Complex Aggregate Sort Query


(Erik Miller) #1

I have a specific query that I need to run.

Conceptually I have two node types, programs (movies, show, episodes) and timeslots (the time and channel a program is airing)

I need to return a list of programs, that includes the first airing of it timeslot, and also allow for sorting of the entire result set using data in the returned timeslot.

So far I have this simple query…

{q(func: has(program_id)) {
  uid
  program_id
  timeslots (first: 1, orderasc: gmt_date_time){
    timeslot_id
    gmt_date_time
    }
  }
} 

This correctly gives me a list of programs, and only the earliest airing of the program. Now what I need to do is determine a way to sort the result set by the gmt_date_time.


(Daniel Mai) #2

You can use multiple query blocks to accomplish this. See the examples from the sorting docs for an idea of how to structure it.


(Erik Miller) #3

I’m still trying to grok how to perform this query. Here’s what I have now, which runs but is returning data in the wrong order.

{
  pids as var(func: has(program_id)) {
    uid
    program_id
    timeslots (first: 1, orderasc: gmt_date_time){
      gdt as gmt_date_time
    }
  }

  q(func: uid(pids), orderasc: gdt) {
    program_id
    timeslots (first: 1, orderasc: gmt_date_time){
      expand(_all_)
    }
  }
}

Am I going about it the right way? I’m not sure if there is an implicit association between the vars pids and gdt. For example when using the var function, multiple pid, gmt tuples are returned. Does the following query recognize which pid is matched on and implicitly use the correct gdt?
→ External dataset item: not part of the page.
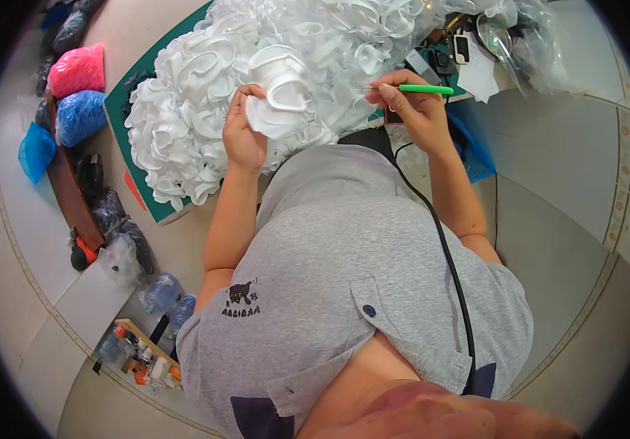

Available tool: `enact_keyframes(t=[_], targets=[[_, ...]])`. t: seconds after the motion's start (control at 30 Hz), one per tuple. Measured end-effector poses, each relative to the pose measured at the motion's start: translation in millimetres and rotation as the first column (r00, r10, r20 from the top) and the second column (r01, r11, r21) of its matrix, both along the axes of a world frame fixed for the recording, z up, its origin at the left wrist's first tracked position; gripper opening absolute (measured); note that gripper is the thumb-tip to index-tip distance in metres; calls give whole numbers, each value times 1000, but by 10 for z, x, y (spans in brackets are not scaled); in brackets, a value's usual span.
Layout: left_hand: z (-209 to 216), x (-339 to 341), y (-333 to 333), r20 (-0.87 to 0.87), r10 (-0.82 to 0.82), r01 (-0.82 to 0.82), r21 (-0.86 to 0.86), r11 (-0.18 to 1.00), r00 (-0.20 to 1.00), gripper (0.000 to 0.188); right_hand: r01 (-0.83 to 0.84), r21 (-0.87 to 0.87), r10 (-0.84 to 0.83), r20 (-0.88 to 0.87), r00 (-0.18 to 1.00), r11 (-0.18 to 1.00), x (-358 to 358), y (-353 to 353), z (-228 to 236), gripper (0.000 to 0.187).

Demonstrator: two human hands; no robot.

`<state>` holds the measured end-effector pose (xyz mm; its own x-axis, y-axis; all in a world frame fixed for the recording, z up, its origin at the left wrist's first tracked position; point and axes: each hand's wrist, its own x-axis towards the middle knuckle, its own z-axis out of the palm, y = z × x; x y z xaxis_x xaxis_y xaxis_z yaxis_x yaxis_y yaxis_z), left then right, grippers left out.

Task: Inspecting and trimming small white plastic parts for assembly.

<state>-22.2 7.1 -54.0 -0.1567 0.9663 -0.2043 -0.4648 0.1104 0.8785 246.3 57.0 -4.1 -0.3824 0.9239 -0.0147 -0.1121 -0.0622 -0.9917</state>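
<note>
Between the thumb and fingers of my left hand [246, 126] is a white moulded piece [280, 91], thin and curved, with a raised looped rim. I cannot make out its exact kind. My right hand [415, 108] pinches a slim tool with a green handle [426, 89] and a thin metal tip; the tip points left toward the white piece and is apart from it. Behind and beside both hands spreads a large heap of similar white pieces [183, 110], piled on a green-topped table [116, 110].
Small dark devices [443, 62], white paper [479, 77] and clear plastic bags [541, 44] lie at the table's right. A blue bag [472, 146] hangs below there. Pink [77, 71] and blue bundles [81, 117] stand at the left. A black cable [443, 234] runs down my front.
</note>
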Motion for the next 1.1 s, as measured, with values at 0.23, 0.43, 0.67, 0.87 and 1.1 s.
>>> enact_keyframes(t=[0.23,0.43,0.67,0.87,1.1], targets=[[504,312,-75,299,-132,83,171,982,945,28,-170,259,221,-183,958,951,-609,-45,249,13],[653,405,-71,135,25,-52,201,978,990,43,-74,297,105,-88,991,952,-575,-16,228,10],[638,384,-74,20,64,-67,264,962,998,45,-76,585,22,98,995,807,-573,-16,357,9],[706,381,-82,-90,94,-71,238,969,991,44,-207,900,-192,297,935,384,-629,38,295,20],[795,228,-157,206,2,-39,175,984,979,57,285,920,-539,-101,836,269,-317,657,-53,11]])
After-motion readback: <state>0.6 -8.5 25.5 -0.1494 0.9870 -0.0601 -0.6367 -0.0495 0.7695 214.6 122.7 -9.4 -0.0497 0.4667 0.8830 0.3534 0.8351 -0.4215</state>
I also thought maybe there was a way to expose the data as a variable inside the query and sort on it

{
  q(func: has(program_id), orderasc: val(gdt)) {
    uid
    program_id
    timeslots (first: 1, orderasc: gmt_date_time){
      gdt as gmt_date_time
    }
  }
}

This errors out with “Variable: [gdt] used before definition.” Which I understand, but maybe there is another way to make something similar work.


(Erik Miller) #4

I think I have it figured out…

{
  pids as var(func: has(program_id)) {  #get all programs
    uid
    #get the earliest timeslot uids, and the gmt_date_time
    timeslots (first: 1, orderasc: gmt_date_time){ 
      ts_gdt as gmt_date_time
    }
    min_gdt as min(val(ts_gdt))
  }

  q(func: uid(pids), orderasc: val(min_gdt)) {
    program_id
    timeslots (first: 1, orderasc: gmt_date_time){ 
      gmt_date_time
    }
  }
}

I went back to the Tour of Dgraph tutorial to reread how variables are use and realized the difference between query and value variables

I’m not sure how performant it is at scale, I’ll be loading more data and testing. Thanks for the help.


(Erik Miller) #5

Thie above query seems to function as expected, but performance is poor. 70sec with ~1million timeslots and 50k programs. How can I optimize it to perform better? Both elasricsearch and neo4j can handle this query in a few seconds.


(Michel Conrado (Support Engineer)) #6

Maybe two things, don’t use sort in the var block and add a indexed predicate like “has_ program_id: true”. You gonna have a better perf cuz it’s indexed - has a smaller cut than the has function. Bool index is faster.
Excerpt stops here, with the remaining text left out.